Find out how many lines in the records have the string "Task" in them, and state only that number.

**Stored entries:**
[Start of Attachment]

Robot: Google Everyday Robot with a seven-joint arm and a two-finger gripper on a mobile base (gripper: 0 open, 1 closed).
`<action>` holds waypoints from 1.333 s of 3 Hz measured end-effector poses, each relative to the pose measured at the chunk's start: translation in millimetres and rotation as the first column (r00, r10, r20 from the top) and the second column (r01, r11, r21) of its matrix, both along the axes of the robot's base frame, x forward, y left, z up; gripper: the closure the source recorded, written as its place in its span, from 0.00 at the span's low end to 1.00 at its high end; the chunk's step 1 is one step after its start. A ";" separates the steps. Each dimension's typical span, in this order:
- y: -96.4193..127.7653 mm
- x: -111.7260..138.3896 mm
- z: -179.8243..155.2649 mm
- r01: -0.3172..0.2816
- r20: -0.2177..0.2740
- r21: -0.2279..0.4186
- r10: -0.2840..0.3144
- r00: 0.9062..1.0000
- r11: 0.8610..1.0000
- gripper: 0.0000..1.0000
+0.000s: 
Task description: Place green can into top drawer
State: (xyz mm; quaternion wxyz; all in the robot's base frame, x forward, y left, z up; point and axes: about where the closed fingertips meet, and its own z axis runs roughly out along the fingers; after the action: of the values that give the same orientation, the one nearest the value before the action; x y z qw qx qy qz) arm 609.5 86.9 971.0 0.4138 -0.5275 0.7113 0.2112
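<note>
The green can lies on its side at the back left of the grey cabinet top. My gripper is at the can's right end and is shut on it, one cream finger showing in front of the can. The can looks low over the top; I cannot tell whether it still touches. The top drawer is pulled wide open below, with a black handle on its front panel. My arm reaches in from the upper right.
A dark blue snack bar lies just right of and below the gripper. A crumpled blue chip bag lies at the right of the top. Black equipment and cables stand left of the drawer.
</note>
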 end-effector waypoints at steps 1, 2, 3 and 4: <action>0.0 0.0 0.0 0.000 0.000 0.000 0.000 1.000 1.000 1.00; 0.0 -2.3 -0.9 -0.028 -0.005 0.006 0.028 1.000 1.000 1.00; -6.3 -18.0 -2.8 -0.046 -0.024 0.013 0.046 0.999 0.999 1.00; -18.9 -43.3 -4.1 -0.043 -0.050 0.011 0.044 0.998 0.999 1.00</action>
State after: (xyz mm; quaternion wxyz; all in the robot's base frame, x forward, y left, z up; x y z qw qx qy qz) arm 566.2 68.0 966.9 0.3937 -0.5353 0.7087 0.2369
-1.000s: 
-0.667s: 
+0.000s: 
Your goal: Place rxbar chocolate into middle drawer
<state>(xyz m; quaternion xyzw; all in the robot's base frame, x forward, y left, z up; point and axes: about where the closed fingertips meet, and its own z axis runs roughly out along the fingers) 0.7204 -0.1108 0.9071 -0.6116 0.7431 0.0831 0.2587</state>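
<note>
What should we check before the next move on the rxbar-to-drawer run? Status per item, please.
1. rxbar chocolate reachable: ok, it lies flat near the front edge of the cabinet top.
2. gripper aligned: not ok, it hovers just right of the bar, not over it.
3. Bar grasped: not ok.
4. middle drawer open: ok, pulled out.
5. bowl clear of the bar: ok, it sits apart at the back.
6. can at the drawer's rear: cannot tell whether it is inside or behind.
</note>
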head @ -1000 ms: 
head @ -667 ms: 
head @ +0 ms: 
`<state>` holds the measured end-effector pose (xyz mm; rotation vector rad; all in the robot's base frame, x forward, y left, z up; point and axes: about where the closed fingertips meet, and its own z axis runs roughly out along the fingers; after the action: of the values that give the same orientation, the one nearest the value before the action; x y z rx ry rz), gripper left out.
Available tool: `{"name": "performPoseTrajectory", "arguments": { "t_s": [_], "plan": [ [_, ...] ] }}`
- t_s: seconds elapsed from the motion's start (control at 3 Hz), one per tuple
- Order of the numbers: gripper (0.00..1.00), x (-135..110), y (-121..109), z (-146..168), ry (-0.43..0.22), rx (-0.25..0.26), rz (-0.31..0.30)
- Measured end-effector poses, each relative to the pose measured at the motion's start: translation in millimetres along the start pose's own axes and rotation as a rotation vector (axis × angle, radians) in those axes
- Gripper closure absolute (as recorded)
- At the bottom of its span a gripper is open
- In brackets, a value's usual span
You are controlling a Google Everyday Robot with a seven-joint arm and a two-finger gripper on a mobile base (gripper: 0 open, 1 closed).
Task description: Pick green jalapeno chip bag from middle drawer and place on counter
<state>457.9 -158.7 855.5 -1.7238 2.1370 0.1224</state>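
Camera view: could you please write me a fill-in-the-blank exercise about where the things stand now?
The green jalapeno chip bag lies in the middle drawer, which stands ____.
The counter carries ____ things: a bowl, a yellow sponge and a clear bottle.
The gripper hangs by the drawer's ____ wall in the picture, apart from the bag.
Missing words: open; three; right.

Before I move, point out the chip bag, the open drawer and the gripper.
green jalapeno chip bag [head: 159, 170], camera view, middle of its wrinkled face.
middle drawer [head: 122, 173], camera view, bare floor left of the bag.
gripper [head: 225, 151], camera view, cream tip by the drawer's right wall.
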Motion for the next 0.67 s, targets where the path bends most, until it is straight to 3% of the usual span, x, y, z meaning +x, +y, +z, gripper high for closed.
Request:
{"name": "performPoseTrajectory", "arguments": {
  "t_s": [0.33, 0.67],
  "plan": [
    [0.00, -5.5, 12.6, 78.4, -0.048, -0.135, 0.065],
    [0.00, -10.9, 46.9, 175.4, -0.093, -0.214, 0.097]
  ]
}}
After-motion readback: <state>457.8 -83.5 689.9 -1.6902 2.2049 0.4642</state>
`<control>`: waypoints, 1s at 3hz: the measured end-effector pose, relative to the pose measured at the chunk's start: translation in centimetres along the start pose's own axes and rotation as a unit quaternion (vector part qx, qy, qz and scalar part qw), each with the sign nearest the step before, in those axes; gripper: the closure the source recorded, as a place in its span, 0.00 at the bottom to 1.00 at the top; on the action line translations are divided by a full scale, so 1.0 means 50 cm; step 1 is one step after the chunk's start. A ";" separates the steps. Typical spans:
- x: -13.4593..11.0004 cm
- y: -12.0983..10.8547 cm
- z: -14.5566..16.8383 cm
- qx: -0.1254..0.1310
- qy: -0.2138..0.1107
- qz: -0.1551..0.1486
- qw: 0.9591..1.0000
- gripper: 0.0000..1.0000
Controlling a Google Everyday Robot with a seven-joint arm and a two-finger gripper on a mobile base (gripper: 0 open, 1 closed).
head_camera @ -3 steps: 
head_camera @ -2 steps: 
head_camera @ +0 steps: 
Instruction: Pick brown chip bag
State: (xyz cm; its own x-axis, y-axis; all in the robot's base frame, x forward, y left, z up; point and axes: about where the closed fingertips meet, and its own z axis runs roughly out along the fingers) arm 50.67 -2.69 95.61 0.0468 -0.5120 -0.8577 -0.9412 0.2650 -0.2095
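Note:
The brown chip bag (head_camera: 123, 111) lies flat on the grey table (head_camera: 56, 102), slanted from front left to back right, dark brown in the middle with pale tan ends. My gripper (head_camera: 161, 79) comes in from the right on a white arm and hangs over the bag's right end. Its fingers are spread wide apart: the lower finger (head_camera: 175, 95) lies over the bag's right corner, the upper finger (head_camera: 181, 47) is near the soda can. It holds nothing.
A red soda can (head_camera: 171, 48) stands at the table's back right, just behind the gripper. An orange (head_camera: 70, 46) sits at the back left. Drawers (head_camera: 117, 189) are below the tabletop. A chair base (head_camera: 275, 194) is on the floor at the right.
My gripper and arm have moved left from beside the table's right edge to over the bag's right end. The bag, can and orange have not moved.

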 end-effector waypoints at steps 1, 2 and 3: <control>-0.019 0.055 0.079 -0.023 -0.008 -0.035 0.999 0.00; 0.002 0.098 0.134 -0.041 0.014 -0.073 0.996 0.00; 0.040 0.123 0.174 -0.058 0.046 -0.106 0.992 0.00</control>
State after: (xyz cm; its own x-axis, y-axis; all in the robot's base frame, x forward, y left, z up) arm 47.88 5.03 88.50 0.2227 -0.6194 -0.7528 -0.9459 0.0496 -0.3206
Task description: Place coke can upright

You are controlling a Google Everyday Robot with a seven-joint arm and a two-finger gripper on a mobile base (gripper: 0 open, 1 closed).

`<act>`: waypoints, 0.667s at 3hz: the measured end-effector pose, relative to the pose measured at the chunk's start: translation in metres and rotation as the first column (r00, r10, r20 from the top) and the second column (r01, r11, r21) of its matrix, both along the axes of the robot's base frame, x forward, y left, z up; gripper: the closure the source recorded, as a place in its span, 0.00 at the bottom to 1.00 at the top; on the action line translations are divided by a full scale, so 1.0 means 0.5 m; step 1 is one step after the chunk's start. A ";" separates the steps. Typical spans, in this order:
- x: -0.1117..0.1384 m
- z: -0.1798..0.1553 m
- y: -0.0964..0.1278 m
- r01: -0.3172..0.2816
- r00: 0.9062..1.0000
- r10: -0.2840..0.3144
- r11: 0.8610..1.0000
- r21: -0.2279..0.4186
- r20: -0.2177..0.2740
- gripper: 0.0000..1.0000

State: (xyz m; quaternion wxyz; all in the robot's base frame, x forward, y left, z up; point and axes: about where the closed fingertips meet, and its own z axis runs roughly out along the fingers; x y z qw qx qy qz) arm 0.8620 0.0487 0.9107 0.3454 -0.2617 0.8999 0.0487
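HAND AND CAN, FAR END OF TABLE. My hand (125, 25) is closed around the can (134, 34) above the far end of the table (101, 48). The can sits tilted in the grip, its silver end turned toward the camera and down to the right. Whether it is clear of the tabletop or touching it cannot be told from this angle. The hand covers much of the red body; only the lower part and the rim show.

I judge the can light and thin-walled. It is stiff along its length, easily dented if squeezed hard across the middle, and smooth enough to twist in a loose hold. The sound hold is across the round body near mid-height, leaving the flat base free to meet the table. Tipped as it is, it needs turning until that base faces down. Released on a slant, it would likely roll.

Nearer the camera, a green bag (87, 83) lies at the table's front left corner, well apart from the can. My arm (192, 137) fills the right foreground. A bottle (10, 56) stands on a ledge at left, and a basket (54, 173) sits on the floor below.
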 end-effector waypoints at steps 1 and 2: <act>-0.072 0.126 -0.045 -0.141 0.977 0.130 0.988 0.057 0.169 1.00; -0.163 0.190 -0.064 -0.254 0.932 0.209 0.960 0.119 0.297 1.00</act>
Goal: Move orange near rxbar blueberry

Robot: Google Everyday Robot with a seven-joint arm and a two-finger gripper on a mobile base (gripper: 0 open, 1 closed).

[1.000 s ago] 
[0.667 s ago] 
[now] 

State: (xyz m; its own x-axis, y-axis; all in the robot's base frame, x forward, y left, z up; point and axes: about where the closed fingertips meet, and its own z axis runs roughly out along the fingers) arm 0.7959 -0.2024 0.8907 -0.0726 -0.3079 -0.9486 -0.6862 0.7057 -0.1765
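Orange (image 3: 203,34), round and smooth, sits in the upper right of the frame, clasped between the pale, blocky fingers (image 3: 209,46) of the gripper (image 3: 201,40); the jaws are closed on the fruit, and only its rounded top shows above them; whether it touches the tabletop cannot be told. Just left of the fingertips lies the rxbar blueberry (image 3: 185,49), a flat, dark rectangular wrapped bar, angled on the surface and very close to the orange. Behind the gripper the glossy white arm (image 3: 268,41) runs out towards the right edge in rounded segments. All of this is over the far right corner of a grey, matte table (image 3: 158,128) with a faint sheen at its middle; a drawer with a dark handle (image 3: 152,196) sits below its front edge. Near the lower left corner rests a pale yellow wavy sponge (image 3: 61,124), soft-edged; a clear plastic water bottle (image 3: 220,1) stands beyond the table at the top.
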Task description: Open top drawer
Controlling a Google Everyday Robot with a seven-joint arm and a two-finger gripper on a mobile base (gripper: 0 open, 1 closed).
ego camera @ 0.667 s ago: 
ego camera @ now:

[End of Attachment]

**COMPLETED EXERCISE:**
4